Assignment: Restate word for word the lines in the listing below, starting at the line containing "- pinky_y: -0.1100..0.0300" and ending at the line containing "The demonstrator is", both included; leave out the rest.

▬▬▬

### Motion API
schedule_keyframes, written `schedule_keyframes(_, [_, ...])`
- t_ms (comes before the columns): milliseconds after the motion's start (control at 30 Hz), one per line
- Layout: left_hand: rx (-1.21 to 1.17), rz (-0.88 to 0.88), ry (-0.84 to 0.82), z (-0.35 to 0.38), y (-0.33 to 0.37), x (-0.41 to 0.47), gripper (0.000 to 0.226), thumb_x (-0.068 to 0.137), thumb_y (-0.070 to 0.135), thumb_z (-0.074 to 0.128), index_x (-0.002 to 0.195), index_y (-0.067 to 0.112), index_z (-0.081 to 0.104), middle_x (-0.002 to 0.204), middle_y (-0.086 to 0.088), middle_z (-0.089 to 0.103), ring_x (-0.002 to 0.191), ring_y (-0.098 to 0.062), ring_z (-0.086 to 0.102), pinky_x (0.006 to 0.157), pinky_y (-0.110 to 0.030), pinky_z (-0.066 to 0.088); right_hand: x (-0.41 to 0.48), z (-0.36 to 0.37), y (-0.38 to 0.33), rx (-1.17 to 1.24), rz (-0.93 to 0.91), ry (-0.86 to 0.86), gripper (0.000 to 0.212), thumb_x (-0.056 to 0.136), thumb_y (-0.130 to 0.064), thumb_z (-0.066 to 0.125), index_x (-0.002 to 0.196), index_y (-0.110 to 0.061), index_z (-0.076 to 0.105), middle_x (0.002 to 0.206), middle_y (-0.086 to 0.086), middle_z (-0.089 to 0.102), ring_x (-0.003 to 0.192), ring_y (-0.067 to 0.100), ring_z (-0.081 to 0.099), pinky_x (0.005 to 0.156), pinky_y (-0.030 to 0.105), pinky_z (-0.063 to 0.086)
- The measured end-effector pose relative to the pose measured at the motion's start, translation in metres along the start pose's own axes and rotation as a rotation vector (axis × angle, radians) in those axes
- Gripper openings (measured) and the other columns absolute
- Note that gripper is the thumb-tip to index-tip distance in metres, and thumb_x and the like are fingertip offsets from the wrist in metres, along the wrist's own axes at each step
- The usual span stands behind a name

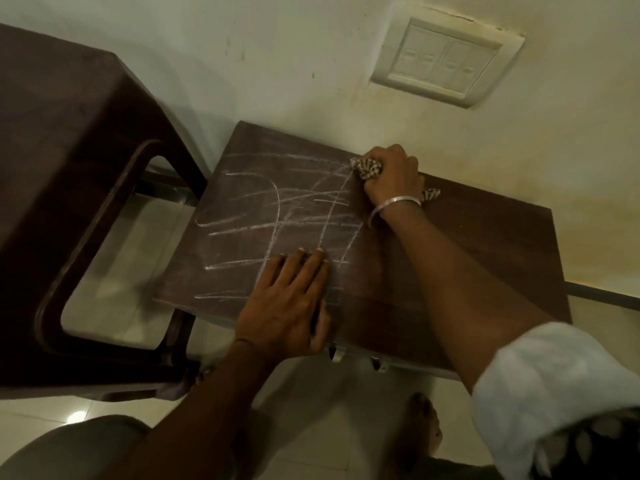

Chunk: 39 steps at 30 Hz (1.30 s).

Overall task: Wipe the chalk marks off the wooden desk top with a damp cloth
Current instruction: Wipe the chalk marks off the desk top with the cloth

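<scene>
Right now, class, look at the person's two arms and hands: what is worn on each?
The right hand has a silver bangle at the wrist, and a white sleeve covers the upper arm. The left hand has only a thin dark thread round the wrist; no sleeve shows on that forearm.

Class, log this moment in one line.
right hand: grips cloth | left hand: flat on desk top | chalk marks: remain

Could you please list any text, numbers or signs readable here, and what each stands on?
No readable text.
The chalk marks on the desk top are scribbled lines, not letters.
Rockers on the switch plate bear small marks, too blurred to read.
The checked cloth shows no label.
</scene>
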<state>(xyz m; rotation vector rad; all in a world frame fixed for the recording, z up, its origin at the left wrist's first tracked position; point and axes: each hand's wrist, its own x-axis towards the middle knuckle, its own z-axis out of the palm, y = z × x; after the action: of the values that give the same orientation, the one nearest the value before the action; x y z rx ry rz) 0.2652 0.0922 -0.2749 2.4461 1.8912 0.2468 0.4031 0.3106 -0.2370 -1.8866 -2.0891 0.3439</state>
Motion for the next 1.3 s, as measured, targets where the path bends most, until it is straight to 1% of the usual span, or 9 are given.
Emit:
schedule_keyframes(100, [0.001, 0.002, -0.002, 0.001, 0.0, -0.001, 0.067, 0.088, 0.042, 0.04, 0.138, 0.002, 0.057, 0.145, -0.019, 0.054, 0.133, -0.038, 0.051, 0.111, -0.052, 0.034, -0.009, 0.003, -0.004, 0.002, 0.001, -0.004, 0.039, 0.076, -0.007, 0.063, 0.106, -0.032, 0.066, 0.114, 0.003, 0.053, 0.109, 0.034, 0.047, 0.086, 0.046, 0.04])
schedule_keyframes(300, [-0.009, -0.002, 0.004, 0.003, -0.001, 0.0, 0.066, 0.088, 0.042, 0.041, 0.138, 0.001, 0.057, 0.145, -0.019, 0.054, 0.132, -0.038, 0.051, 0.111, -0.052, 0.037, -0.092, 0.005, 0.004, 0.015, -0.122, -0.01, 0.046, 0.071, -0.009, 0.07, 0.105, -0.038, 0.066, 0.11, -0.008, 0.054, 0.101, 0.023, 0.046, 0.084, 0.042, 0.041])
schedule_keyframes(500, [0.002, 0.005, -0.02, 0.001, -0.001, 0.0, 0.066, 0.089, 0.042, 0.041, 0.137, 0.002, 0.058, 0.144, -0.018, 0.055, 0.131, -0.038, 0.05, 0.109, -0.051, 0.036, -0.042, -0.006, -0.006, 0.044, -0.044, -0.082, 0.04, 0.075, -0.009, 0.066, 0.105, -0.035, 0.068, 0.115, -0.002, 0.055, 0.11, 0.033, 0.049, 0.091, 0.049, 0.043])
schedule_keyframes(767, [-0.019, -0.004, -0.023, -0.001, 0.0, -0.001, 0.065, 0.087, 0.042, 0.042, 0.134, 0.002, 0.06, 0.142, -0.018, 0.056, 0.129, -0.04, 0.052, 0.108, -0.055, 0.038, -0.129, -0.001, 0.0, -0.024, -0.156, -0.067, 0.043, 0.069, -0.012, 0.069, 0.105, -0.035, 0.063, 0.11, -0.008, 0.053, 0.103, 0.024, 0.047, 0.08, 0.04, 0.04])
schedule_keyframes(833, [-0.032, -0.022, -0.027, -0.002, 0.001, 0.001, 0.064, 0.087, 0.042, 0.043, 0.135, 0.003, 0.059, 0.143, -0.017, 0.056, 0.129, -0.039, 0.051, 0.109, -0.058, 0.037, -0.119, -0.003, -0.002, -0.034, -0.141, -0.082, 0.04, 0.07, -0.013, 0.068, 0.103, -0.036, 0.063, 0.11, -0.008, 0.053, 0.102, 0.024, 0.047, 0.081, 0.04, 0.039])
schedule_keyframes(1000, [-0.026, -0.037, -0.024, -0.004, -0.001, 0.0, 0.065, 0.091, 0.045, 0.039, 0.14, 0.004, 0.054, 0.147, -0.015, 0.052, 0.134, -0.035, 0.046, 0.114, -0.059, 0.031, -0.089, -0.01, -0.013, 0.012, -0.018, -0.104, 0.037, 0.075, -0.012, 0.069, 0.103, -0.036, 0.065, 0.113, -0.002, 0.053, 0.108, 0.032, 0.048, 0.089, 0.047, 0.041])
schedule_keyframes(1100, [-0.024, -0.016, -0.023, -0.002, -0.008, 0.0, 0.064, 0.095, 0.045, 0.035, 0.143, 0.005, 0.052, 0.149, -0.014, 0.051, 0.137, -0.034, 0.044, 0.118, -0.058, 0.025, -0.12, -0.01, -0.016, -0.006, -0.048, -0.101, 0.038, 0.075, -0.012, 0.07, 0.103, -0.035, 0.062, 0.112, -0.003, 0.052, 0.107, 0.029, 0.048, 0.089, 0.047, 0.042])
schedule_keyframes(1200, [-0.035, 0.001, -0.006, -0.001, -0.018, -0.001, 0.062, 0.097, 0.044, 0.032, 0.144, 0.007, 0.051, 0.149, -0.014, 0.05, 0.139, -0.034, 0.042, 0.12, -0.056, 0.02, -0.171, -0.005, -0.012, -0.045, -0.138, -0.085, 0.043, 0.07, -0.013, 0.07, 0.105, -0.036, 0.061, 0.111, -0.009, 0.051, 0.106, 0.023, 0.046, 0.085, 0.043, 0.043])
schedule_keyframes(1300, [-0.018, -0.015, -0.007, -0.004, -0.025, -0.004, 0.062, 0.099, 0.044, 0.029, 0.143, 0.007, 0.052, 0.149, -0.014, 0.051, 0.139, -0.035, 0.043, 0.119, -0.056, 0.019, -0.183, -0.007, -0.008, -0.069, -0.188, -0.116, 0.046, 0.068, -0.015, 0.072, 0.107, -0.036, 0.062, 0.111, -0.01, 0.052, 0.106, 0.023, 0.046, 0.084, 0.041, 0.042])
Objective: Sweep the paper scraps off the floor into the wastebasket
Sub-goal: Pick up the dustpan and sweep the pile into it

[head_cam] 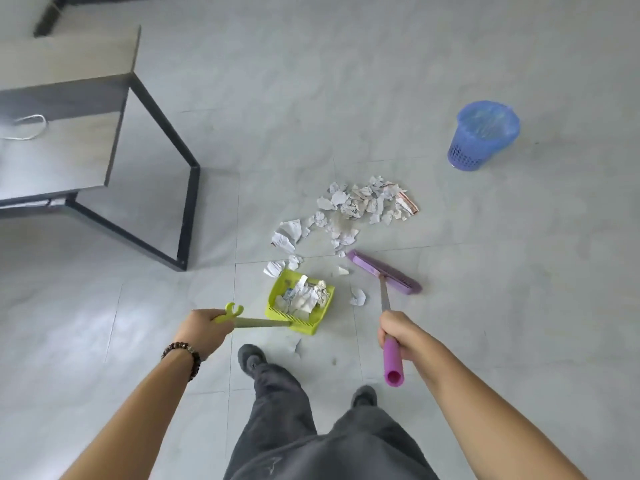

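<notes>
Far left: dark-framed table (69,81), white cord loop (29,128) under its top.

Left hand (204,329), beaded bracelet (183,355) at the wrist, fingers wrapped round the green dustpan handle (256,322).

Dustpan (304,326) on the tiles just ahead of the person's feet, several crumpled scraps (304,296) already in it.

Main pile of paper scraps (363,202) on the floor beyond the pan, loose bits trailing back toward it.

Purple broom head (384,271) down on the floor, right of the pan, near edge of the pile.

Right hand (398,332) fisted round the broom handle (393,362).

Far right: blue wastebasket (467,150), upright, bag-lined, well apart from the pile.
</notes>
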`<state>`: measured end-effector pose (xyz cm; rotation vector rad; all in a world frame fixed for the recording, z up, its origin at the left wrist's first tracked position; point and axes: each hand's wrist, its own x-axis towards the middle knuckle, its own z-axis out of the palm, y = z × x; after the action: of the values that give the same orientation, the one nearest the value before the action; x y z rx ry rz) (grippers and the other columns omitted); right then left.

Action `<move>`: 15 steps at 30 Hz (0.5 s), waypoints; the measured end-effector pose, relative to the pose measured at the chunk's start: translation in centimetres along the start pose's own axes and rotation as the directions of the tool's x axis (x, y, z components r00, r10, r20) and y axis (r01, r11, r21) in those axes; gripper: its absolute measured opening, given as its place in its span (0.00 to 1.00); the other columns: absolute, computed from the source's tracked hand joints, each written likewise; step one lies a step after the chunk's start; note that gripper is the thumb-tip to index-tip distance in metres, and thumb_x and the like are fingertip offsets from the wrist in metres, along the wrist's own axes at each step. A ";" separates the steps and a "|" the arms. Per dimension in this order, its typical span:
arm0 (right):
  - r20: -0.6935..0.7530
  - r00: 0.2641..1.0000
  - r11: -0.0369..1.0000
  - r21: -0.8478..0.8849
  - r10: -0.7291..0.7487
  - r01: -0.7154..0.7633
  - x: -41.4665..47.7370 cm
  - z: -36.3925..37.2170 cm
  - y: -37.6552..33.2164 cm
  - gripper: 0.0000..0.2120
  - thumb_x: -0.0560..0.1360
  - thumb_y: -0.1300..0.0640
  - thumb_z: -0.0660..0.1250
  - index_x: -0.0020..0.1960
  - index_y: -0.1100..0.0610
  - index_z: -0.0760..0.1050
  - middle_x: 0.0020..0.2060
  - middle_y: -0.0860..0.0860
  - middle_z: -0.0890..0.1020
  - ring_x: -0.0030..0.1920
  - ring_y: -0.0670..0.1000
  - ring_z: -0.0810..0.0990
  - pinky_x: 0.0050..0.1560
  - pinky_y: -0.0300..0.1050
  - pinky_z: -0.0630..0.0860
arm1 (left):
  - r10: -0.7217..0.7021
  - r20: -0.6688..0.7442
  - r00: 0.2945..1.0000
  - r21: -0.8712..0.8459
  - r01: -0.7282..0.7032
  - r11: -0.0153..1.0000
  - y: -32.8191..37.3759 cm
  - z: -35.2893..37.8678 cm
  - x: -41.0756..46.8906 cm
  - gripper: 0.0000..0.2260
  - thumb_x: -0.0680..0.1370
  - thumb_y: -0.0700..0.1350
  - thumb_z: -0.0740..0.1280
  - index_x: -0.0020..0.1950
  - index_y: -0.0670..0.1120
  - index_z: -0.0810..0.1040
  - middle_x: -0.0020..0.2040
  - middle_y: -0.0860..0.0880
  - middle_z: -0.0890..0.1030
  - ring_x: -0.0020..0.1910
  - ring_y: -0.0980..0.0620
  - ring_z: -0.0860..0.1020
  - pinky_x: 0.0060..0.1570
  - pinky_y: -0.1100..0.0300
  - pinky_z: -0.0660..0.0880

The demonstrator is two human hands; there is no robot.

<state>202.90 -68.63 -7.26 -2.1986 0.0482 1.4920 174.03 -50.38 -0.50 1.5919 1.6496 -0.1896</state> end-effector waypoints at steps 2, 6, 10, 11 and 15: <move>0.019 1.000 1.000 0.002 0.004 -0.004 -0.3 0.5 0.9 0.13 0.71 0.68 0.51 0.32 0.64 0.70 0.26 0.58 0.73 0.29 0.56 0.73 0.33 0.42 0.72 | -0.030 -0.023 0.999 -0.030 0.030 0.999 -1.6 0.1 -2.4 0.06 0.75 0.44 0.68 0.46 0.50 0.84 0.26 0.51 0.67 0.24 0.49 0.62 0.24 0.65 0.59; 0.018 1.000 1.000 0.006 -0.012 0.012 -0.5 0.5 2.2 0.12 0.72 0.66 0.51 0.34 0.63 0.69 0.27 0.57 0.72 0.29 0.55 0.71 0.32 0.42 0.70 | -0.036 -0.041 0.999 0.017 0.037 0.999 -5.2 -0.5 -5.5 0.08 0.74 0.46 0.68 0.45 0.44 0.85 0.25 0.52 0.64 0.24 0.50 0.60 0.24 0.65 0.57; -0.015 0.999 0.997 0.059 -0.046 0.047 -0.4 0.7 2.9 0.12 0.76 0.64 0.52 0.35 0.62 0.67 0.20 0.55 0.70 0.25 0.54 0.69 0.29 0.41 0.68 | -0.039 -0.021 0.999 0.081 0.041 0.996 -8.0 -1.6 -7.4 0.06 0.74 0.44 0.68 0.44 0.49 0.85 0.28 0.50 0.68 0.25 0.49 0.63 0.25 0.63 0.59; -0.027 0.998 0.996 0.072 -0.052 0.053 -0.6 0.9 3.1 0.12 0.75 0.64 0.52 0.35 0.61 0.67 0.19 0.55 0.70 0.25 0.54 0.69 0.28 0.42 0.68 | -0.043 -0.011 0.999 0.090 0.044 0.995 -8.8 -1.9 -7.7 0.07 0.75 0.43 0.67 0.44 0.49 0.85 0.28 0.50 0.69 0.25 0.50 0.64 0.24 0.64 0.60; -0.074 0.997 0.995 0.095 -0.034 0.041 -1.6 2.8 4.5 0.12 0.74 0.65 0.53 0.34 0.61 0.68 0.18 0.54 0.70 0.24 0.53 0.69 0.28 0.42 0.67 | -0.057 0.013 0.998 0.135 0.055 0.989 -12.7 -3.1 -8.5 0.07 0.74 0.42 0.67 0.45 0.50 0.85 0.28 0.50 0.72 0.24 0.50 0.66 0.25 0.65 0.63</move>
<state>198.54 -71.80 -8.34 -2.1642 0.1002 1.3607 160.27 -57.40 1.60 1.6393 1.7001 -0.3494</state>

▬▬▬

Result of this task:
  - pinky_y: -0.1100..0.0300
  - pinky_z: -0.0660..0.0880

The demonstrator is two human hands; there is no robot.

The exercise requires no further work.